An insight by Andrew Howie

Since the birth of sport, players have been complaining about the referees. It seems there is rarely a match where teams are happy with the decisions. In some cases, both teams are fiercely unhappy.

As technology has improved, most sports have adopted it in some form or other. Cricket first brought in a 3rd umpire to adjudicate on run outs. They were able to slow down the broadcast footage to frame-by-frame so as to see if batsmen were out. That has since progressed to Hawkeye, which can predict the path of the ball. This Hawkeye technology has expanded to now feature in a few of the major tennis tournaments, allowing players to challenge a limited number of calls in a set. If you get it right, you keep the challenge.

The idea of a video referee is now commonplace in many sports around the world. The on field adjudicator can call for assistance to see if people were on/offside at the time of the play. They can even check the grounding of the ball.

The topic of technology has once again been thrust in to the spotlight and on a grand stage. The FIFA World Cup has been plagued with complaints of cheating and terrible adjudicating.

There have been several controversial red cards, a myriad of dives and a string of incorrect rulings. Some argue that this is part of the beauty of the game. Others feel that there is a growing need for technology to play a role. Soccer, or football as it wishes to be known, is one of the highest profile sports not to have technology overseeing some part in the game.

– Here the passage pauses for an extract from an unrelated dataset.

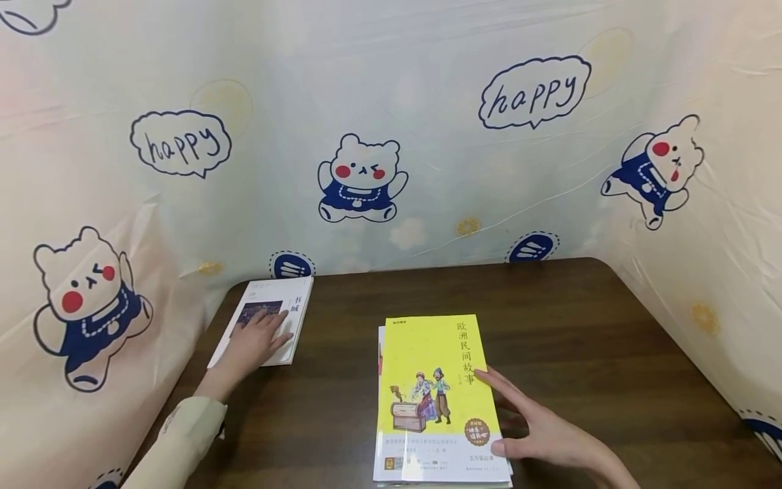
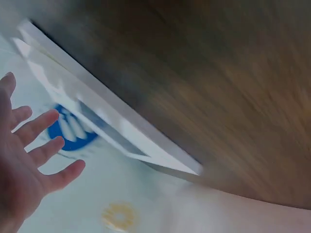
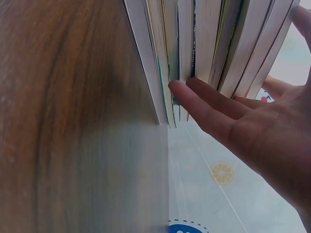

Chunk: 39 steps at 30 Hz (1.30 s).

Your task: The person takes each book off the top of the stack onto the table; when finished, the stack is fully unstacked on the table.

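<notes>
A white book with a dark picture on its cover lies at the table's back left corner. My left hand is over it with fingers spread, and the left wrist view has those fingers raised off the cover. Toward the front middle stands a stack of books, topped by a yellow book with cartoon figures. Along the stack's right side is my right hand, its thumb at the near right corner. In the right wrist view, extended fingertips touch the page edges of several stacked books.
A dark brown wooden table with rounded back corners carries the books. Pale cloth printed with bears and "happy" bubbles hangs around its back and sides.
</notes>
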Each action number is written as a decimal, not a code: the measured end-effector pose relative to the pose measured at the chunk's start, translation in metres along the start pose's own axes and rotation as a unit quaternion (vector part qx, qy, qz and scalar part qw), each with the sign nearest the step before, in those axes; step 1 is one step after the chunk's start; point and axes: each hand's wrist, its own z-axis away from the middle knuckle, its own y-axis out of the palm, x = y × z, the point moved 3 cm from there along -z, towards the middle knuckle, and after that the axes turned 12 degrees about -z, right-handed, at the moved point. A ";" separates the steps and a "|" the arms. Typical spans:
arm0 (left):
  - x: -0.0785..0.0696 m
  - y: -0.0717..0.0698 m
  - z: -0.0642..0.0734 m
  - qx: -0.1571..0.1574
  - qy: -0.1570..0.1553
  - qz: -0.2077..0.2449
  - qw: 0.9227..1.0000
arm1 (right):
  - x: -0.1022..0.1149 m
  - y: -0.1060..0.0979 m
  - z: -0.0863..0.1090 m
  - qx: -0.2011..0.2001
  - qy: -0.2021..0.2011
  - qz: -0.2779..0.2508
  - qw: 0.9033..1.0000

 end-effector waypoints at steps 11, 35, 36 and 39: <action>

It seems that technology, or the lack of it, carries the can for players who fail to convert on opportunities. It offers a scapegoat for players who fail to convert opportunities over the full period of the game. England has only focused on one goal that was disallowed in their world cup match against Germany. But they fail to mention that had one of the 15 odd other shots at goal been on target, this would not be an issue. Had they made the most of other chances presented, this would not matter.

Once technology is introduced, the blame shifts further down the line. Players and coaches then complain that the decision made by the video referee was wrong. It seems that the technology does nothing to appease those who wish to cast blame elsewhere.

For hundreds of years people have played sport without the aid of technology. They took it on the chin and moved on with the next play.

Have we become so obsessed with winning that we will literally go to any extent possible to see it happen?